Desnecessidade. Comunicação ao consumidor de sua inscrição. Obrigatoriedade. Lei n. 8.078/1990, art. 43, § 2º. Doutrina. Indenização devida. Fixação. Precedentes. Recurso parcialmente provido.
I – Nos termos da jurisprudência da Turma, em se tratando de indenização decorrente da inscrição
irregular no cadastro de inadimplentes, à exigência de prova de dano moral (extrapatrimonial) se satisfaz com a demonstração da existência da inscrição irregular nesse cadastro.
II – De acordo com o artigo 43, § 2º, do Código de Defesa do Consumidor, e com a doutrina, obrigatória é a comunicação ao consumidor de sua inscrição no cadastro de proteção de crédito, sendo, na ausência dessa comunicação, reparável o dano oriundo da inclusão indevida.
III – É de todo recomendável, aliás, que a comunicação seja realizada antes mesmo da inscrição do consumidor no cadastro de inadimplentes, a fim de evitar possíveis erros, como o ocorrido no caso. Assim agindo, estará a empresa tomando as precauções para escapar de futura responsabilidade.
IV – Não se caracteriza o dissídio quando os arestos em cotejo não se ajustam em diversidade de teses." (REsp n. 165.727-DF, DJ de 21.9.1998, rel. Min. Sálvio de Figueiredo Teixeira).

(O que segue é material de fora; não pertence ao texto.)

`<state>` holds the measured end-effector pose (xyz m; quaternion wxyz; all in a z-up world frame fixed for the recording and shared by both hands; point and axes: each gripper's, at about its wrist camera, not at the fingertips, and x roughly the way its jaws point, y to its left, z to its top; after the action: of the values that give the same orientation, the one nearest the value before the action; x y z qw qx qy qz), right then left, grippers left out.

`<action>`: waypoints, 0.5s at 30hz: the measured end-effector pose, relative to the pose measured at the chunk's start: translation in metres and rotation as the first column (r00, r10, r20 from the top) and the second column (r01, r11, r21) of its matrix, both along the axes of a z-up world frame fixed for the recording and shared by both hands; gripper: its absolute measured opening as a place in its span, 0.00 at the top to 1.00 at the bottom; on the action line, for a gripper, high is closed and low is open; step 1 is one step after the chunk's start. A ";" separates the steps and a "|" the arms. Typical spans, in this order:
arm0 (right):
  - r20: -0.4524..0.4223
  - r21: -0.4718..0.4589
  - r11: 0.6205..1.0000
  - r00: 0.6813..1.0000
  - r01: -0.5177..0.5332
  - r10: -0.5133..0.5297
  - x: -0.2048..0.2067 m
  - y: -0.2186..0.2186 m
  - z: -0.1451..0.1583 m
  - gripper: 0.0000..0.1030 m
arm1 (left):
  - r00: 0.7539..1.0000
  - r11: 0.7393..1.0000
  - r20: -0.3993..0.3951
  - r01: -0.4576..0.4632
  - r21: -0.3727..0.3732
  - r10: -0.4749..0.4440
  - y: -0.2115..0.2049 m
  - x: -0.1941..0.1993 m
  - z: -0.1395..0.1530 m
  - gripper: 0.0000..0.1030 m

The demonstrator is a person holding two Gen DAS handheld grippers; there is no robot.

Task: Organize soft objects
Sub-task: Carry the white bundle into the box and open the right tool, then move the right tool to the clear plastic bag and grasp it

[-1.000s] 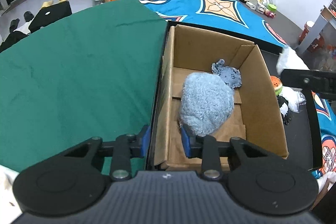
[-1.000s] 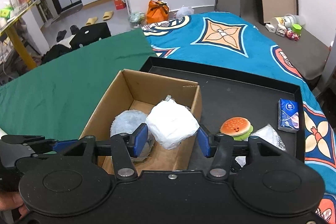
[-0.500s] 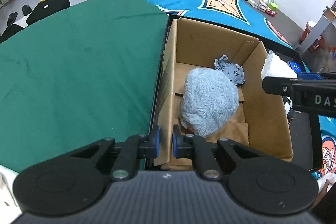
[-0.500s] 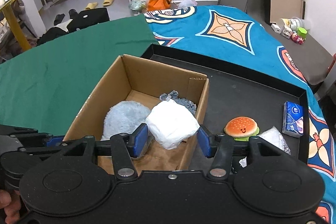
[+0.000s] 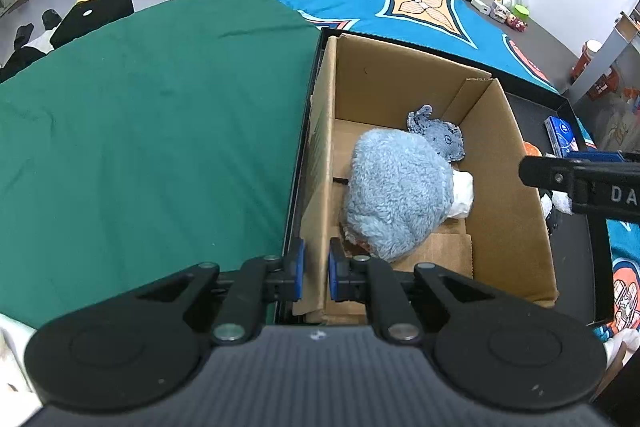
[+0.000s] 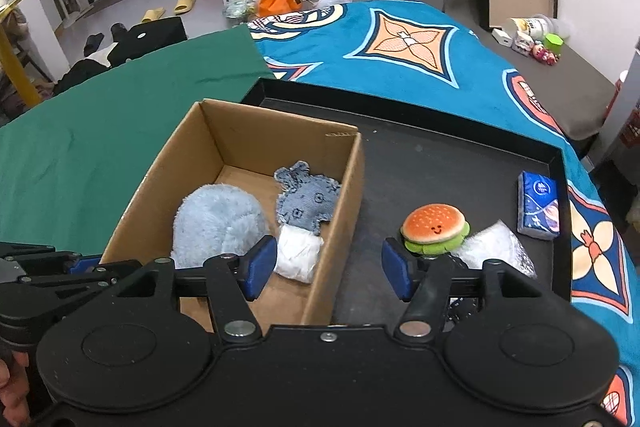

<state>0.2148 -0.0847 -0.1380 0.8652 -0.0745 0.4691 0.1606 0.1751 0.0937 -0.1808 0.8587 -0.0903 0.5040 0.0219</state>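
A cardboard box (image 6: 240,131) (image 5: 516,163) stands on a black tray (image 6: 460,163). In it lie a fluffy light-blue plush (image 6: 218,223) (image 5: 396,195), a denim toy (image 6: 308,201) (image 5: 440,137) and a white soft bundle (image 6: 298,253) (image 5: 464,193). My left gripper (image 5: 316,273) is shut on the box's near-left wall. My right gripper (image 6: 328,269) is open and empty above the box's right wall. A burger plush (image 6: 436,227) and a clear plastic bag (image 6: 496,247) lie on the tray to the right.
A blue tissue pack (image 6: 538,205) lies at the tray's right side. A green cloth (image 5: 140,127) covers the surface left of the box, a blue patterned cloth (image 6: 400,55) behind it. The right gripper's arm (image 5: 580,183) shows over the box's right edge.
My right gripper opened and let go of the white bundle, which now lies in the box. My left gripper closed onto the box's left wall.
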 end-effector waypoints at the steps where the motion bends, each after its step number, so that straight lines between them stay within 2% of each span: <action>1: -0.001 0.002 1.000 1.000 0.004 -0.004 0.000 -0.002 0.000 0.44 | 1.000 1.000 -0.001 -0.001 0.001 0.001 0.000 0.000 0.000 0.89; 6: 0.002 0.011 1.000 1.000 0.017 -0.017 -0.003 -0.012 0.003 0.43 | 1.000 1.000 -0.010 -0.013 -0.004 0.013 0.001 0.001 0.001 0.89; 15: -0.005 0.047 0.998 0.999 0.047 -0.047 -0.005 -0.037 0.001 0.43 | 0.999 0.999 -0.035 -0.016 0.035 0.017 -0.005 0.004 0.004 0.88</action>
<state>0.2093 -0.1217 -0.1366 0.8693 -0.0428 0.4685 0.1514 0.1789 0.0888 -0.1767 0.8507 -0.0792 0.5181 0.0391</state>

"SPC. Inscrição indevida. Responsabilidade civil. – O SPC deve indenizar pelo dano decorrente da indevida inscrição de inadimplência inexistente. – A comunicação do registro ao devedor é obrigação
também do SPC, ainda que os seus estatutos imponham tal providência ao lojista. Recurso especial. Inexistência de seus pressupostos. Recursos não conhecidos." (REsp n. 273.250-CE, DJ de  19.2.2001, rel. Min. Ruy Rosado de Aguiar).”